Muskogee Crapemyrtle Bark

One of the finest plantings of crapemyrtles (Ok, what spelling do I use – crape myrtle, crapemyrtle, crepe myrtle, crepemyrtle??? – I digress here for a bit….. David Byers book Crapemyrtle, A Grower’s Thoughts, Owl Bay Publishers obviously uses “crapemyrtle”. Byers, a very well-known authority and grower of these fine plants, gets into the issue of common names, adding one I had not thought of – crape-myrtle. He admits that there is no uniformity, nor agreement among the most knowledgeable plantsmen, both dead and alive. Me, I just am not a very good speller, so I may spell it with an “a” one time, and an “e” the next.

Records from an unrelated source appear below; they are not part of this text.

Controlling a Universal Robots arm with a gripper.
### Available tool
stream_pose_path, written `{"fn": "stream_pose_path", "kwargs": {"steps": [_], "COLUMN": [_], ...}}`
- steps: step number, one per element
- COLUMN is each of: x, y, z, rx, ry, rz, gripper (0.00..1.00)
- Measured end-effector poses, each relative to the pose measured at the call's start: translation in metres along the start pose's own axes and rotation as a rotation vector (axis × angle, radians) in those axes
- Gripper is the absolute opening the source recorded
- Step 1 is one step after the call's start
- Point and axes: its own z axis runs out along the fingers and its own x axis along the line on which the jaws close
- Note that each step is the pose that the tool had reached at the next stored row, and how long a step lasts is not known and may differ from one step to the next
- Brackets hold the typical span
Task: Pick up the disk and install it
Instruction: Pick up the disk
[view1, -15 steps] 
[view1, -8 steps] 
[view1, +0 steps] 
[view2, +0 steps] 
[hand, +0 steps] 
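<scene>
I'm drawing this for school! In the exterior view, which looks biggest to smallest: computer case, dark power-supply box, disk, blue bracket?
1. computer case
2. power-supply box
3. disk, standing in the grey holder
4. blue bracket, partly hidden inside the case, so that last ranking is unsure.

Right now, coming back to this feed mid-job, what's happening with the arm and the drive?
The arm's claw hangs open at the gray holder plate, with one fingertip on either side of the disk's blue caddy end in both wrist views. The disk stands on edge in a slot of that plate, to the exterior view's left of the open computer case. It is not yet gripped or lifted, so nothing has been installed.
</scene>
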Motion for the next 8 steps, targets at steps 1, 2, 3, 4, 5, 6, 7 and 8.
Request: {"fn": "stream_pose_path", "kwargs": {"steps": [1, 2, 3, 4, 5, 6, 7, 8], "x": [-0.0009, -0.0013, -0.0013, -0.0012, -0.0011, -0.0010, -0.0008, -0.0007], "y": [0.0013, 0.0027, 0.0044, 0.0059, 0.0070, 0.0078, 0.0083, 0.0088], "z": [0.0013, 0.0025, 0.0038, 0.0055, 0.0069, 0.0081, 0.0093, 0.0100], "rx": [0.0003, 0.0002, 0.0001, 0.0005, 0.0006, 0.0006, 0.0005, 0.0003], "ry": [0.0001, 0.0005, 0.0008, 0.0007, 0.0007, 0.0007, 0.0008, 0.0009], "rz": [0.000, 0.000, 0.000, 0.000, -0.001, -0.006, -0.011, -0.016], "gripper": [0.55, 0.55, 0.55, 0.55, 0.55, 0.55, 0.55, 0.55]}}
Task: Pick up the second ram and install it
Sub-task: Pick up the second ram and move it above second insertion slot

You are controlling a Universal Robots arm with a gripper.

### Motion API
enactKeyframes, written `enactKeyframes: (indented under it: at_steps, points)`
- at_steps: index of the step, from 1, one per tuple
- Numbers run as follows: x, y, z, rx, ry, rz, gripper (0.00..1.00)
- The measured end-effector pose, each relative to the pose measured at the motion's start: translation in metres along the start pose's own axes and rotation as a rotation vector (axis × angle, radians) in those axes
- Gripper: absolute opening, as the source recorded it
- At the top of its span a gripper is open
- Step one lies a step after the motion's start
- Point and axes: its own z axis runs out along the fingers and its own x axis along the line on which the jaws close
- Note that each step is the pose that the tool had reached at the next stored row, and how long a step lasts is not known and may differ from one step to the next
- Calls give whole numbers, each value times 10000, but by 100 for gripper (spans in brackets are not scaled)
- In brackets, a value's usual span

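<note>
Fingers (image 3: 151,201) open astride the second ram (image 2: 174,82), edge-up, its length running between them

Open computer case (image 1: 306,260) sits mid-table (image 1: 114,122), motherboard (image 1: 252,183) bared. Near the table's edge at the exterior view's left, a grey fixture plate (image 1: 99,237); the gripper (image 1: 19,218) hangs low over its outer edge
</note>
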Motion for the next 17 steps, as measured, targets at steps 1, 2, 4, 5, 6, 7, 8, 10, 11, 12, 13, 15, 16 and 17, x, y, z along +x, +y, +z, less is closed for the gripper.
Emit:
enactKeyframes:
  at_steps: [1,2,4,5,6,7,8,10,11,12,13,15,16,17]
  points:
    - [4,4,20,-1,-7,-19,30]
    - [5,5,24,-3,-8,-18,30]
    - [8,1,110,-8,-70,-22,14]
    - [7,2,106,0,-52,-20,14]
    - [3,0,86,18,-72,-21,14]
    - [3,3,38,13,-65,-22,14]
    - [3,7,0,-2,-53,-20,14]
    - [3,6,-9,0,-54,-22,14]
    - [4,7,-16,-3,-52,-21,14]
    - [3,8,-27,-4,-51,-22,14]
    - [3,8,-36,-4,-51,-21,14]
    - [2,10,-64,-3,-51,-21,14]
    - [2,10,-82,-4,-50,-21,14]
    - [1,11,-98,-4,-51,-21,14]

So, bottomline, it really doesn’t matter a lot – it’s a great plant, regardless of what you call it.)

Muskogee at Heritage

Okay, where was I – yes, a magnificent planting of mature (at least 25 years old), never-been-hacked-back, ‘Muskogee’ crapemyrtles can be found in the Heritage Rose Garden, located in the Southwest corner of the Tyler Rose Garden. I haven’t counted how may there are lining the southern and western perimeter of this garden, but there are at least 9 of them – well spaced, allowed to grow to their full potential. They are beautiful in bloom, but perhaps the most enduring quality is the sinuous multi-stemmed trunks.

Muskogee and bark 2008

Right now the grey bark is exfoliating in long, narrow sheets, to freshly reveal the smooth, tan inner bark. The ground beneath is littered with the shed bark, making a really interesting sight.